The task manager is preposterous.
It shows much more information and is FAR more useful, once you flip on the detailed view. How exactly does that make it "preposterous"? You are just throwing around these things without any form of elaboration. I, for one, think the new task manager is much better than before. I still prefer Process Explorer, though.
Getting rid of msconfig was a dumb move for troubleshooting.
Um, it's still there in 8.1. (I've never had to use msconfig, though: Autoruns is better for cleaning startup.)
The file explorer interface is ridiculous,
You just hate everything, don't you? I, for one, love the new File Explorer. I still miss the classic Explorer from XP, but the Explorer in Windows 8/8.1 goes a LONG way to fixing all the things that Vista broke.
* Toggling hidden items in 8: 2 mouse clicks. Toggling hidden items in 7: a keypress, a bunch of mouse clicks (I think it was 7 when I counted?) and a bunch of mouse movement in between.
* Toggling between details and thumbnail view in 8: 1 mouse click. Toggling between these in 7: 2 clicks. (I switch back and forth a LOT when managing photos.)
* The status bar is back.
* The detailed information pane is now off to the side, which makes better use of excess horizontal pixels and saves vertical pixels, and because there is more space, a lot more information can be shown. This alone right here made me want to ditch Windows 7.
* The most common complaint that I see (since you didn't bother to even explain why you dislike the new File Explorer) is that the ribbon takes up too much space, but that's only if you leave it expanded all the time. By default, it's minimized, and clicking on a tab doesn't expand it permanently, so it behaves a lot like a menubar. If you use it like a toolbar, then, yea, it's space inefficient, but who the heck actually made use of Explorer's toolbar? In Windows 7, I used keyboard shortcuts for common things like copying/pasting/etc. and then had to go menu-digging for the more advanced (and far less frequent) things. The toolbar was completely useless. In 8, the ribbon is, as I said, more like a menubar, except more convenient and capable.
* Oh, and the search tab fixes much (though not all) of the biggest Explorer regression from XP to Vista.
I honestly can't think of a
single reason how 8's Explorer is worse than 7's, and for me, the
single biggest reason I use 8/8.1 is the new File Explorer.
Yes, it is. So what? I disabled the charms hints and made it so the upper-right corner won't activate it. I virtually never see it.
True the interface is subjective but going back to 2001's XP beta watercolor UI is pretty humorous and fugly compared to Aero.
Aero (as in the GPU-accelerated compositor) is now always-on; the old fallback system's been completely axed. So I get Aero inside a VM. I get Aero over RD. I get Aero even when I play Blu-Rays (which used to kick me into Basic on 7).
What you are referring to is the lack of the "Aero Glass" visual effect, which is separate from Aero-the-compositor, but I never liked that garish faux-glass thing. Almost as cheesy as Apple's fake aluminum texture in their programs. But Aero now being always-on? That's a HUGE plus for me because I do a lot of stuff over Remote Desktop. Which is the second biggest reason I love 8/8.1: Remote Desktop is SO much better now. There's the always-on Aero, and there's the automatic lossy compression that kicks in to maintain responsiveness. Gone are the days when accidentally launching a video over a WAN Remote Desktop essentially made the session unusable.
Oh the power user menu is sweet but that is something that should be offered in a registry tweak, not an OS designed for touchscreens (try long-touching that far corner with anything but a stylus).

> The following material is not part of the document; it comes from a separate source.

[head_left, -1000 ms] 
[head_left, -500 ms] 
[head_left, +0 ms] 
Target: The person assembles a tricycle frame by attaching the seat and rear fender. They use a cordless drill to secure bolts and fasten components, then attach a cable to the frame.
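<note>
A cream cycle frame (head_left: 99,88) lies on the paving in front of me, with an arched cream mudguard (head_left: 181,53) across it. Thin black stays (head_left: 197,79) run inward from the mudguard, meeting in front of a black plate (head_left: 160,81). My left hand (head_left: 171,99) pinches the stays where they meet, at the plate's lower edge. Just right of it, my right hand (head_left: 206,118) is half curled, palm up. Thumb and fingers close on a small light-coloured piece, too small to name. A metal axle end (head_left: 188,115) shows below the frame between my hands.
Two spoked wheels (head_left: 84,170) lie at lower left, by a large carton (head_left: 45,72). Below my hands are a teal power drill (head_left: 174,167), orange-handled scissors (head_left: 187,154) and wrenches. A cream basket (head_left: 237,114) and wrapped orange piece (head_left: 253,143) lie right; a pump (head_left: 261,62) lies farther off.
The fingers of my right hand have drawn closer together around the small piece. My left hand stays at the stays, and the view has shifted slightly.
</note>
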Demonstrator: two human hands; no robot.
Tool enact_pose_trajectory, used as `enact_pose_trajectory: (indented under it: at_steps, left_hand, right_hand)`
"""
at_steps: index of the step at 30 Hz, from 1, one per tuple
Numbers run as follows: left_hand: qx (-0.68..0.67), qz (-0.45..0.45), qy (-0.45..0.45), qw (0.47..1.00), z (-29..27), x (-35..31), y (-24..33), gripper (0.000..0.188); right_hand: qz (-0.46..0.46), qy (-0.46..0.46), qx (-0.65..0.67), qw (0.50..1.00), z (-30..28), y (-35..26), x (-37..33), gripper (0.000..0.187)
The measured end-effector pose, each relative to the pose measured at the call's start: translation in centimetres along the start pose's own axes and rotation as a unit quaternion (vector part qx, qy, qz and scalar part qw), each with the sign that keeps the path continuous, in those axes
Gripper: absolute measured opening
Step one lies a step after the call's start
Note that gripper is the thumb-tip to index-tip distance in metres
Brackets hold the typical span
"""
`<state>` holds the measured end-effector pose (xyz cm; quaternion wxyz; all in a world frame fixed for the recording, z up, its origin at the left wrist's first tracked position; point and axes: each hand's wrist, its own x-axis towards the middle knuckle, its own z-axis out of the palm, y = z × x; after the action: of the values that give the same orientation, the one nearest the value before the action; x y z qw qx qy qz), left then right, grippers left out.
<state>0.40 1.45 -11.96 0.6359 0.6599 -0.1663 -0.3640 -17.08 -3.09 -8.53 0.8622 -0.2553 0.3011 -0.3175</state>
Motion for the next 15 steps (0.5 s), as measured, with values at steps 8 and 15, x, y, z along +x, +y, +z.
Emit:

Wait, so you claim that 8/8.1 is all about the touchscreen and that it offers nothing for mouse/keyboard users, and then you complain that the biggest gift to mouse/keyboard users (since there are really only two ways to activate the power-user menu: using the mouse or using the keyboard shortcut) isn't touch-friendly. Seriously?
If Windows Media Center runs without glitches, I heard it is troublesome in Windows 8 and 8.1, and it doesn't cost extra to install WMC, than maybe Windows 8. Otherwise Windows 7.
I'm a huge Media Center fan (I have multiple SiliconDust tuners on my network), and I haven't noticed any problems in WMC in either 8 or 8.1.